Brendan se imaginó el rostro carnoso de Bobby, suplicando: «¡No, por favor, Brendan! ¡No, por favor!».

Y Brendan le diría alguna frase fantástica, del tipo: «¡Mírame bien, cabrón, y púdrete en el infierno!».

En ese momento empezó a llorar, sin dejar de balancearse ni de asirse los tobillos, porque sabía que él no era Bruce Willis, y porque Bobby O'Donnell era una persona de carne y hueso, y no el personaje de una película; además, la pistola necesitaba un repaso, un repaso importante, y ni tan sólo sabía si tenía balas, porque ni siquiera estaba seguro de saber abrirla, y cuando la tuviera en la mano, lo más probable es que empezara a temblar. Estaba convencido de que las manos le temblarían del mismo modo que le temblaban cuando era un niño y sabía que no había escapatoria, o que estaba a punto de meterse en una pelea. La vida no era ninguna película, sino que era una vida de mierda. No pasaba lo mismo que en la pantalla, en que el bueno ganaba a las dos horas, y todo el mundo sabía que lo haría. Brendan no se conocía muy bien en ese sentido; tenía diecinueve años y nunca se había encontrado con una situación similar. Pero no estaba seguro de poder ir al negocio de un tipo (eso si las puertas no estaban cerradas con llave y no había un montón de tipos vigilando la puerta) y dispararle a la cara. No estaba seguro.

No obstante, la echaba de menos. La echaba tanto de menos… y el dolor que le provocaba no verla, y saber que no la volvería a ver nunca más, hacía que los dientes le dolieran de tal modo que pensó que tenía que hacer algo, aunque sólo fuera para dejar de sentirse de esa manera un segundo de su desgraciada nueva vida.

«De acuerdo -decidió-. Mañana limpiaré la pistola. La limpiaré y me aseguraré de que tiene balas. Sólo haré eso: limpiaré la pistola.»

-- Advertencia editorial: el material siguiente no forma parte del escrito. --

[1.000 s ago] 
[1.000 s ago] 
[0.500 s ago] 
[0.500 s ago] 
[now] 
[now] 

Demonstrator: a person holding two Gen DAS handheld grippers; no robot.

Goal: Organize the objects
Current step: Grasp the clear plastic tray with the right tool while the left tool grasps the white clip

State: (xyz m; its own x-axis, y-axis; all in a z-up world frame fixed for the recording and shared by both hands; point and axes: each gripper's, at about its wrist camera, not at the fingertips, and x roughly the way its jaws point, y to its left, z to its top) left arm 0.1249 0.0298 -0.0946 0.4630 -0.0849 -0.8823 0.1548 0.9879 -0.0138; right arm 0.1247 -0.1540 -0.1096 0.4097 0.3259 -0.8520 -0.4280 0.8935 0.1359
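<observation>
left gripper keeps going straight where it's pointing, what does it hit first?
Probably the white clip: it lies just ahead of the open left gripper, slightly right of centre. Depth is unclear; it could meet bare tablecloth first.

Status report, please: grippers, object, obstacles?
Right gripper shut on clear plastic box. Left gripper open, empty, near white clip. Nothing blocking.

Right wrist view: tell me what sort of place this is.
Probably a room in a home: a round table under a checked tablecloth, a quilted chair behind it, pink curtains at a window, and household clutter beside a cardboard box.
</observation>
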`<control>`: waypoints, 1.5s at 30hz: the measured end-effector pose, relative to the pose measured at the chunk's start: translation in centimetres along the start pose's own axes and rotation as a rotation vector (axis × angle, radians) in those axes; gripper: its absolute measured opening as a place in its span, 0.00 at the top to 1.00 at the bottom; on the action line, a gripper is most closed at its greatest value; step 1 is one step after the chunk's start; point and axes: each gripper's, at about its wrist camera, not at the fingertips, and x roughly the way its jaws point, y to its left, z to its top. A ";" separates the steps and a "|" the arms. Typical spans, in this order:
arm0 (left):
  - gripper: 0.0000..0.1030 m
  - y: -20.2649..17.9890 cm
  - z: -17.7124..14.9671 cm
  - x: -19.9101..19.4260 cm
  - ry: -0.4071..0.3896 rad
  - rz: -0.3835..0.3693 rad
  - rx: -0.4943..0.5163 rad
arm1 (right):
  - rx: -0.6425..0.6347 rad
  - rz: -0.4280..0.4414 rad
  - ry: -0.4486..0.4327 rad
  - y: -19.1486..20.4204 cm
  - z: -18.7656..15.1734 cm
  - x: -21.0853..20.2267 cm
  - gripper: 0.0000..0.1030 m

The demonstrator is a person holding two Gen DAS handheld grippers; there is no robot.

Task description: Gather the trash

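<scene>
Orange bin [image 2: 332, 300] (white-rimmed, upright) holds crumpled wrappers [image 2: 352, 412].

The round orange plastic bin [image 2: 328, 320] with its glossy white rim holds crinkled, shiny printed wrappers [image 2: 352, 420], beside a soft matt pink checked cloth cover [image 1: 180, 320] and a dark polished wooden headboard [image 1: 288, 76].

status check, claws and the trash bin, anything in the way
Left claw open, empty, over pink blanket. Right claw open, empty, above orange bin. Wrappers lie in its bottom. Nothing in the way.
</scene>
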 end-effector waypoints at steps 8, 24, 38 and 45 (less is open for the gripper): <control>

Entonces Ray entró en el dormitorio, con los patines aún puestos y, usando su nuevo palo de hockey como un bastón, se balanceó sobre la cama con pies inseguros. Brendan se puso en pie de un salto y se secó las lágrimas de las mejillas.

Ray, con la mirada puesta en su hermano, se quitó los patines y le dijo con gestos: -¿Estás bien?

– No -respondió Brendan.

– ¿Puedo hacer algo por ti? -gesticuló Ray.

– No, no puedes hacer nada por mí -contestó Brendan-. Pero no te preocupes por ello.

– Mamá dice que estarás mucho mejor aquí.

– ¡ Qué! -exclamó Brendan.

Ray se lo repitió.

– ¿De verdad? -inquirió Brendan-. ¿Y por qué lo dice?

Ray, moviendo las manos con rapidez, contestó:

– Si te hubieras marchado, mamá se habría derrumbado.

– No, lo habría superado.

– Tal vez.

Brendan se volvió hacia su hermano, que estaba sentado sobre la cama y mirándole a los ojos.

– Ahora no me hagas cabrear, Ray. ¿De acuerdo? -se le acercó, sin dejar de pensar en la pistola-. Yo la amaba.